Copenhagen-based trio Bending Backwards — Frederik Blæsild Vuust (vocals), Halfdan Stefansson (guitar) and Johannes Østlund Jacobsen (drums) — specialize in a distinctly contemporary take on alternative rock that sees sees the trio moving fluidly between dream pop, shoegaze, grunge post-punk, noise rock and folk.
Thematically, the Danish trio’s work touches upon recurring and uneasy dichotomies: the longing for home and stability and the pull of the outside world, and intimacy and disorientation. Their work also touches on love, especially between siblings, as well as reflections on distance, memory and everyday tenderness. Lyrically, Blæslid Vuust’s lyrics draw on a wide range of literary influences and references, including biblical passages, the work of T.S. Eliot, László Kraszenahhorkai and more.

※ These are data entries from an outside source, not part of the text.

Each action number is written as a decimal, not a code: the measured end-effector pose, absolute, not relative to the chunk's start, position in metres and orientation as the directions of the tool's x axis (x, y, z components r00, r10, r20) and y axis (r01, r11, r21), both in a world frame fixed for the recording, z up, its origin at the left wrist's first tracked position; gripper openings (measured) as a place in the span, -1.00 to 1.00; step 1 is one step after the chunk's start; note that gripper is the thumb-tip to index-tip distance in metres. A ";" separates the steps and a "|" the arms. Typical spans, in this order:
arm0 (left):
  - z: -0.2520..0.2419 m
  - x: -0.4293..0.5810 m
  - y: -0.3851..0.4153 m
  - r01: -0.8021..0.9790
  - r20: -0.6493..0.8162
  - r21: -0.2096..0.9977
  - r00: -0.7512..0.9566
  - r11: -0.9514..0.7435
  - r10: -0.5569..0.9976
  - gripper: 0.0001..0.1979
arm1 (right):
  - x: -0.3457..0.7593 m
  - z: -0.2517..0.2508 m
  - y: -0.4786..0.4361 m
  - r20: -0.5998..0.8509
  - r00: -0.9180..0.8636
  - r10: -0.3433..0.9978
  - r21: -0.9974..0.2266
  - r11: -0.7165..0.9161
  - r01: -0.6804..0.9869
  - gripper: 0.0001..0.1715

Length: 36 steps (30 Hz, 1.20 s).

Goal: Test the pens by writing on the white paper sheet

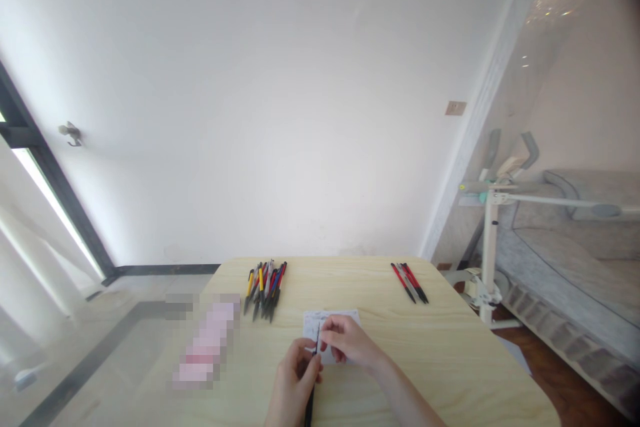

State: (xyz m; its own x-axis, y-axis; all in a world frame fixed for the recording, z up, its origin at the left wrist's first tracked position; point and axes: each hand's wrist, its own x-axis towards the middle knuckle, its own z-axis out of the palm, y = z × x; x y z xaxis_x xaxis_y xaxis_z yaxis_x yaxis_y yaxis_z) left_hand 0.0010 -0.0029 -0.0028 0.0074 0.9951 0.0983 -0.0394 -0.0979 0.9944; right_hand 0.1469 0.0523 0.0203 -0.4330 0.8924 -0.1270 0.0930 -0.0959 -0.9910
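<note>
Both hands meet over a small white paper (pixel 314 321) with scribbles on a light wooden table (pixel 450 360). My left hand (pixel 295 380) is closed around the barrel of a dark pen (pixel 311 400) that points up toward the paper. My right hand (pixel 350 340) pinches the pen's upper end between thumb and fingers. A bundle of several pens (pixel 265 287) with yellow, red and black barrels lies to the upper left. A smaller group of red and black pens (pixel 410 282) lies at the table's far right.
A blurred pink patch (pixel 207 345) lies on the table's left part. A white stand (pixel 491 260) and a grey sofa (pixel 585 247) are to the right. A white wall is behind the table, with a dark window frame (pixel 50 173) at left.
</note>
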 end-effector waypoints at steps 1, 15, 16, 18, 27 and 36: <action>-0.003 0.001 -0.003 -0.040 0.096 0.995 0.004 -0.096 0.995 -0.78 | 0.150 0.020 0.052 -0.132 -0.436 0.890 -0.990 -0.100 0.094 -0.86; -0.004 0.002 -0.004 -0.020 0.102 0.995 -0.006 -0.102 0.995 -0.79 | 0.208 0.036 0.064 -0.021 -0.227 0.974 -0.991 0.009 0.132 -0.82; -0.005 0.002 -0.004 -0.022 0.104 0.994 -0.006 -0.104 0.995 -0.79 | 0.211 0.036 0.065 -0.015 -0.226 0.974 -0.987 0.021 0.156 -0.82; -0.006 0.002 -0.003 -0.021 0.106 0.994 -0.003 -0.106 0.994 -0.79 | 0.215 0.034 0.066 0.004 -0.233 0.973 -0.975 0.056 0.215 -0.81; -0.009 0.001 -0.001 -0.001 0.120 0.993 0.000 -0.120 0.993 -0.80 | 0.213 0.027 0.068 0.172 -0.268 0.948 -0.747 0.303 0.592 -0.85; -0.011 0.001 -0.004 -0.001 0.111 0.994 0.010 -0.111 0.994 -0.80 | 0.210 0.037 0.061 0.137 -0.521 0.843 -0.344 0.533 0.773 -0.58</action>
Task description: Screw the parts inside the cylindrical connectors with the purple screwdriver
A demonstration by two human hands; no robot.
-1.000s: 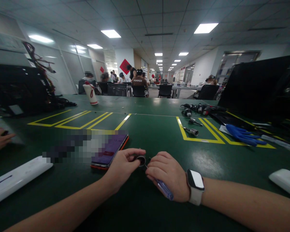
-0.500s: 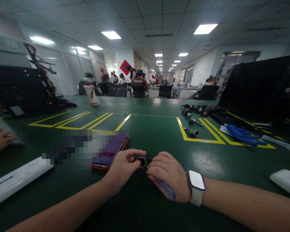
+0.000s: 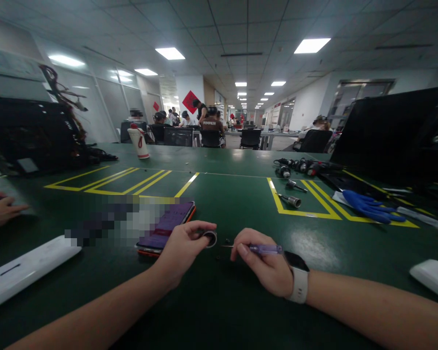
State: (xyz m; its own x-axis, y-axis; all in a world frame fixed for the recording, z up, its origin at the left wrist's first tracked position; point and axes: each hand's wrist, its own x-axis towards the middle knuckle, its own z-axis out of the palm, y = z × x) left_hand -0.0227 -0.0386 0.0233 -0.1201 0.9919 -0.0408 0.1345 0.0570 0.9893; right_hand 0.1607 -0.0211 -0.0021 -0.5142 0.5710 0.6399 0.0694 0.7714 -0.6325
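Observation:
My left hand [image 3: 184, 248] is closed on a short metal ring-shaped part [image 3: 210, 238], its round opening turned to the right. Between the thumb and fingers of my right hand [image 3: 259, 260] is a small screwdriver with a clear purple handle [image 3: 265, 249]. Its thin shaft points left, toward the metal part, and a gap separates the two. Two tiny dark pieces, one of them a small black bit [image 3: 227, 241], lie on the table between my hands. Beside my left hand lies a phone [image 3: 168, 226] with a purple screen and orange edge.
On the green table [image 3: 226, 311], metal socket-like parts [image 3: 291, 200] lie at the right, near blue gloves [image 3: 368, 204] and dark tools. Black monitors stand at both sides. A paper cup [image 3: 139, 142] stands farther back. Another person's hand [image 3: 2, 211] shows at the left edge.
My right hand has turned over and drawn back to the right, taking the screwdriver tip away from the metal part. The screwdriver now lies nearly level. My left hand has barely moved.

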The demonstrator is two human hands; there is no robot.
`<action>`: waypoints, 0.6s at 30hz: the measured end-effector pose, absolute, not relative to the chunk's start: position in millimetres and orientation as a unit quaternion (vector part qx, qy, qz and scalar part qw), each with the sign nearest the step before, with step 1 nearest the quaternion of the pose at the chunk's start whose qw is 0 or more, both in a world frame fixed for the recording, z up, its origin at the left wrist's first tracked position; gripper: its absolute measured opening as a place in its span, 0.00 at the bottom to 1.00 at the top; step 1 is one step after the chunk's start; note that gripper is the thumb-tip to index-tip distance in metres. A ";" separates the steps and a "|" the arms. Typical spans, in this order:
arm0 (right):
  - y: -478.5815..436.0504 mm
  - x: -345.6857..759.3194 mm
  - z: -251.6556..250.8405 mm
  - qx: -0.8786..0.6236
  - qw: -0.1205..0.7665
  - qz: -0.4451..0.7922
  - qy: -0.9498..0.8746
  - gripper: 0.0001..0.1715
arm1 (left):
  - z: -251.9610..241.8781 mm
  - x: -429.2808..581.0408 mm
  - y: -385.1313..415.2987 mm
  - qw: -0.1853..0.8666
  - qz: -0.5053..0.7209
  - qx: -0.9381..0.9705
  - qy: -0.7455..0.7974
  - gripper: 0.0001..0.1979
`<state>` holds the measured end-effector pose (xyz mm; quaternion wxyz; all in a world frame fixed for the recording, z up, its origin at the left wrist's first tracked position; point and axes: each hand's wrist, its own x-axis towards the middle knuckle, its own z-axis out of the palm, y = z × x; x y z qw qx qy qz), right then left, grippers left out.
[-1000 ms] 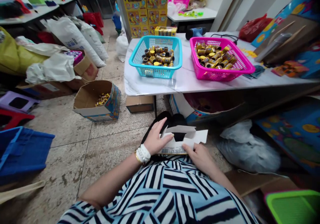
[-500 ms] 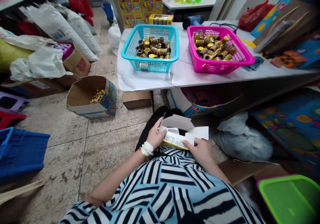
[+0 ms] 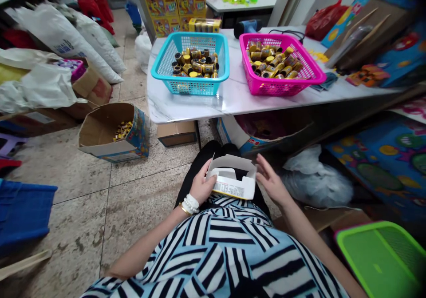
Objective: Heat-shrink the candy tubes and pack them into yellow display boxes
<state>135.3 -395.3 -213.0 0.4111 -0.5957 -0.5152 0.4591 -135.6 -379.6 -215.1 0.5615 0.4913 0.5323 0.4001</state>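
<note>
Over my lap is a small cardboard box [image 3: 234, 188], white inside with print and a yellow edge outside, its flaps standing up. My left hand [image 3: 202, 186] grips the box's left end, thumb on the near wall. At the right end, my right hand [image 3: 270, 181] has its fingers apart beside the flap; whether a fingertip touches it I cannot tell. On the table ahead, a turquoise basket [image 3: 190, 87] and a pink basket [image 3: 282, 87] both hold many small yellow-and-black cylinders [image 3: 196, 65].
The marble-patterned table [image 3: 186, 109] has its front edge just beyond my knees. An open carton [image 3: 96, 131] with small yellow pieces stands on the floor to the left. A blue crate [image 3: 26, 211] is at far left, a green lid-like tray [image 3: 376, 262] at lower right. Yellow boxes [image 3: 161, 5] are stacked behind.
My right hand has come off the box's near wall and moved to its right end, fingers spreading. The right flap, folded outward before, now stands up. My left hand keeps its hold.
</note>
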 end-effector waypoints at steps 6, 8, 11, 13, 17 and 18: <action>-371.9 107.3 -210.1 -0.602 0.401 0.537 -0.435 0.44 | -221.0 -144.6 -379.7 0.552 0.401 0.481 0.551 0.32; -376.0 103.7 -207.7 -0.613 0.387 0.531 -0.439 0.42 | -221.4 -143.8 -380.6 0.550 0.401 0.487 0.547 0.32; -383.1 101.8 -208.8 -0.696 0.300 0.437 -0.484 0.40 | -220.9 -138.3 -381.4 0.546 0.391 0.508 0.539 0.33; -385.6 100.3 -211.4 -0.754 0.231 0.355 -0.502 0.39 | -220.5 -134.9 -381.6 0.541 0.383 0.519 0.540 0.34; -384.9 99.7 -215.4 -0.774 0.213 0.330 -0.496 0.32 | -219.8 -135.4 -381.6 0.537 0.373 0.526 0.544 0.33; -384.2 100.8 -215.5 -0.771 0.224 0.337 -0.492 0.31 | -219.7 -136.8 -381.9 0.538 0.373 0.527 0.542 0.32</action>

As part of Copenhagen’s experimental and alternative music scenes, a loosely connected network of band and artists including the Movement Shaped Like A Heart Collective.
The trio’s latest single “I See You From Here” is also the first single off their full-length debut still and quiet, brother, are you still and quiet. Sonically channelling a synthesis of brooding post punk, indie rock and folk featuring Blæsid Vuust’s achingly tender, vulnerable delivery ethereally floating over the arrangement, “I See You From Here” describes the push and pull of an new relationship between two dysfunctional, deeply human people,
Bending Backwards describes the song as beginning with “the image of an apartment in Berlin . . . and a large park just down the road,” where two figures are placed within the scene. What follows is loose yet recurring sequences of events: They meet. They sit in the apartment just down the road rom the park .They took a walk in the park, then separate and return. The song captures that seemingly endless push and pull.